Firstly, every microarchitecture will have a different optimal schedule. This means a significant shift in how binaries are deployed. Either the compiler is built into a distribution system aware of microarchitectures (for example, bitcode and the Apple App Store), or these tasks are brought online with a JIT compiler. For the sake of software freedom I hope for the latter.
Secondly, this paper shows 88% of the speedup is static. That means there will always be a little extra speed available to a chip maker that ships an OOO processor. For the same dollars, will you take the CPU that is 10% slower. Today in the middle of Intel's security disaster, sure. But ten years from now when CPU security is stable again, that free 10% performance will be compelling.
Sure, some use case will always require the highest single thread perf at all cost but that's less and less true these days.
The dynamism, on the other hand, is a way to issue (possibly) out of order commands when they are ready to be executed (their inputs are ready and no write conflicts detected). For this you need a scoreboard (which is also needed for speculative execution). Scoreboards are for registers (which one is ready, etc) and for commands (which one is eligible for execution). As you can easily assume, these scoreboards are bit vectors, not some interesting thing that maps 80 internal registers to 16 externally accessible register indices.
The scoreboarding in CPUs have long history. They were used in Burroughs' CPUs long ago. They were used in early Alpha AXP designs (first one or two, I guess). They are very easy to implement - yours truly is guilty in this, having done that in month and he is not even a hardware designer.
"The Itanium approach ... was supposed to be so terrific—until it turned out that the wished-for compilers were basically impossible to write." - Donald Knuth
(measured in the number of instructions or code bytes in the memory?!)
The former limits the distance between the oldest unfinished instruction and the newest instruction that can be executed.
The latter (scheduler limit) puts a smaller limit on the possible lookahead in the case of dependent instructions.
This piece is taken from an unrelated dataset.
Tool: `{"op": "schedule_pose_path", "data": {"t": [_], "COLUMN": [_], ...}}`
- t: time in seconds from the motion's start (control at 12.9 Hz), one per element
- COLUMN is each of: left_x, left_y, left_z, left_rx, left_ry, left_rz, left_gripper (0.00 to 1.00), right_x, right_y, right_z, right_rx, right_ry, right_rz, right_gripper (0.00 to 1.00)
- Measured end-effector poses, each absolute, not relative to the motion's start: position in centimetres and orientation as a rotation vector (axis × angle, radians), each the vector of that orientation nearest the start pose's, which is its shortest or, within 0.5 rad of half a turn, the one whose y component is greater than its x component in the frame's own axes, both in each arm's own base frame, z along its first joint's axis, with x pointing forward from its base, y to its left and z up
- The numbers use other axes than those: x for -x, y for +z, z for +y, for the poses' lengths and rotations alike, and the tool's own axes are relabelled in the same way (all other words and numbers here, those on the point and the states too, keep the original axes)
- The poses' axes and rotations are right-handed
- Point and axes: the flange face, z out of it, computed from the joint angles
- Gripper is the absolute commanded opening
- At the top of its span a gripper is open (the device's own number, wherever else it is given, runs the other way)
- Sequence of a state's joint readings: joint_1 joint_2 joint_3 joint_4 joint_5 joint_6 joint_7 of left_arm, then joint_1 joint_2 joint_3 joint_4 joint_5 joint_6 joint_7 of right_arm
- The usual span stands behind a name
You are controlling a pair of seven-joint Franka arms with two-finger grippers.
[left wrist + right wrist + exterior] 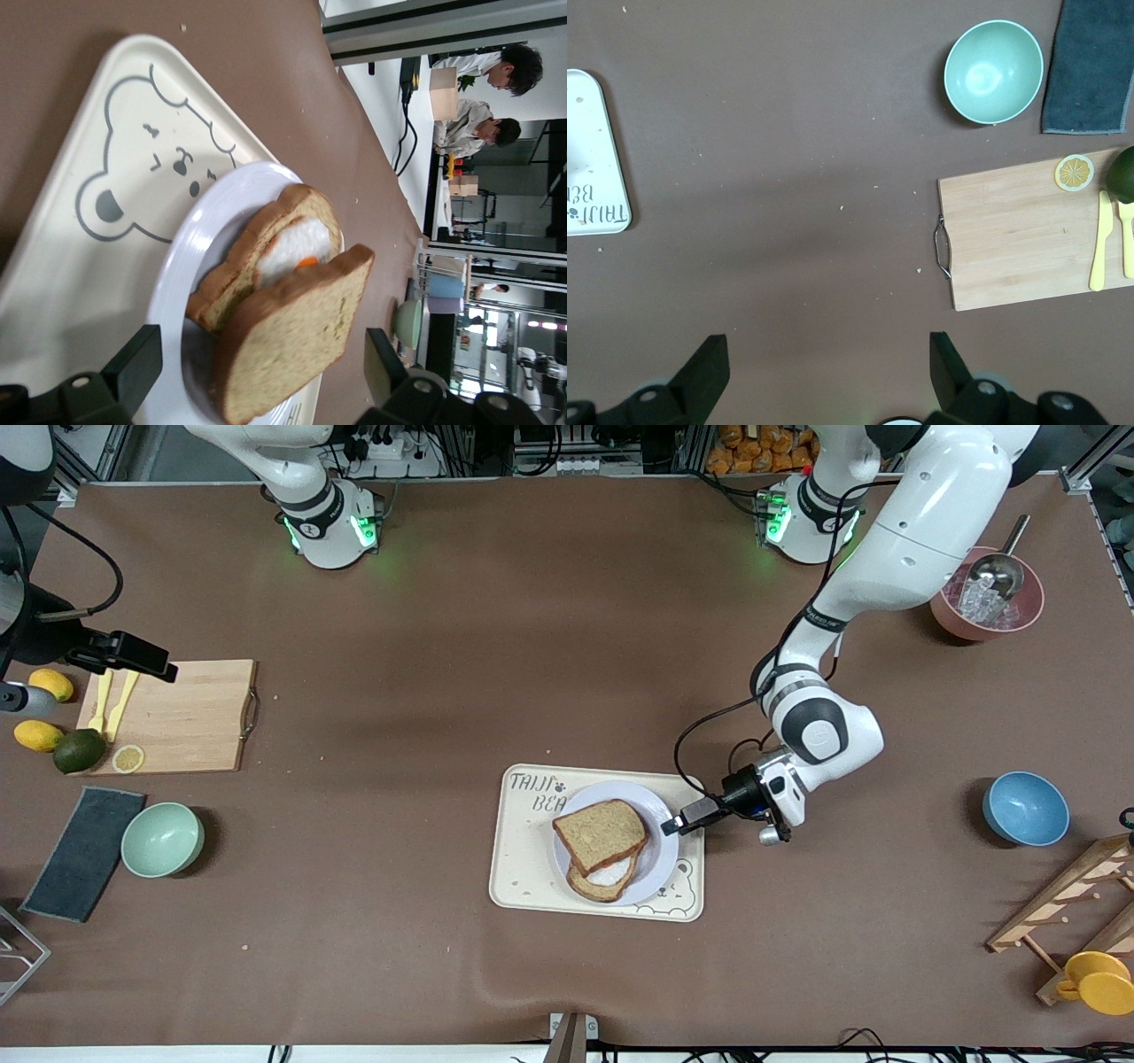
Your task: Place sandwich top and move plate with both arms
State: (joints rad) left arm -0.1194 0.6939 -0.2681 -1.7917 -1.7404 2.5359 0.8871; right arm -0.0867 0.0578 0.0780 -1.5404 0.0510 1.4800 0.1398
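Note:
The sandwich top (pixel 601 834) is a bare brown bread slice lying tilted and offset on the bread slice with the fried egg (pixel 605 879). Both sit on the white plate (pixel 657 850), which is on the cream bear-print tray (pixel 523 868). My left gripper (pixel 671 825) is low at the plate's rim toward the left arm's end, open and empty. Its wrist view shows the top slice (pixel 292 345) just ahead of the gripper (pixel 263 354), leaning on the egg slice (pixel 297 248) on the plate (pixel 190 257). My right gripper (pixel 164 669) waits open, high over the cutting board; it also shows in its wrist view (pixel 824 354).
A wooden cutting board (pixel 190 713) with yellow utensils, a lemon slice, lemons and an avocado lies toward the right arm's end, with a green bowl (pixel 162 839) and a dark cloth (pixel 84 852). A blue bowl (pixel 1026 808), a pink ice bowl (pixel 986 607) and a wooden rack (pixel 1076 903) stand toward the left arm's end.

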Motion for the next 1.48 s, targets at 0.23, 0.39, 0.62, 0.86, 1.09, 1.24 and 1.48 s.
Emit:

It is the number of not-executed instructions that can be buffered while looking for instructions to execute.
For example, if you have a scheduler size of 60 and take a cache miss (this will become the oldest incomplete instruction), and the following instructions mostly aren't data-dependent on the miss, you could execute up to ROB-size (~200) additional instructions while waiting for the cache miss.
If the next 60 instructions are data-dependent on the cache miss, however, the scheduler will fill up and then you don't be able to execute anything, even if there exist instructions beyond the 60 that don't depend on on the cache miss.
Obviously in real code it won't usually be so "binary" - you'll often have an intermediate case where both limits matter in a soft way.
There are also other types of buffers such as load/store buffers, branch order buffers, and other things which might fill up before the two I mentioned and limit OoO execution. There might be various other limits to out-of-order execution as well: a scheduler may not be "unified" so not all scheduler slots may be available to all types of instructions, making the apparent scheduler size smaller, etc.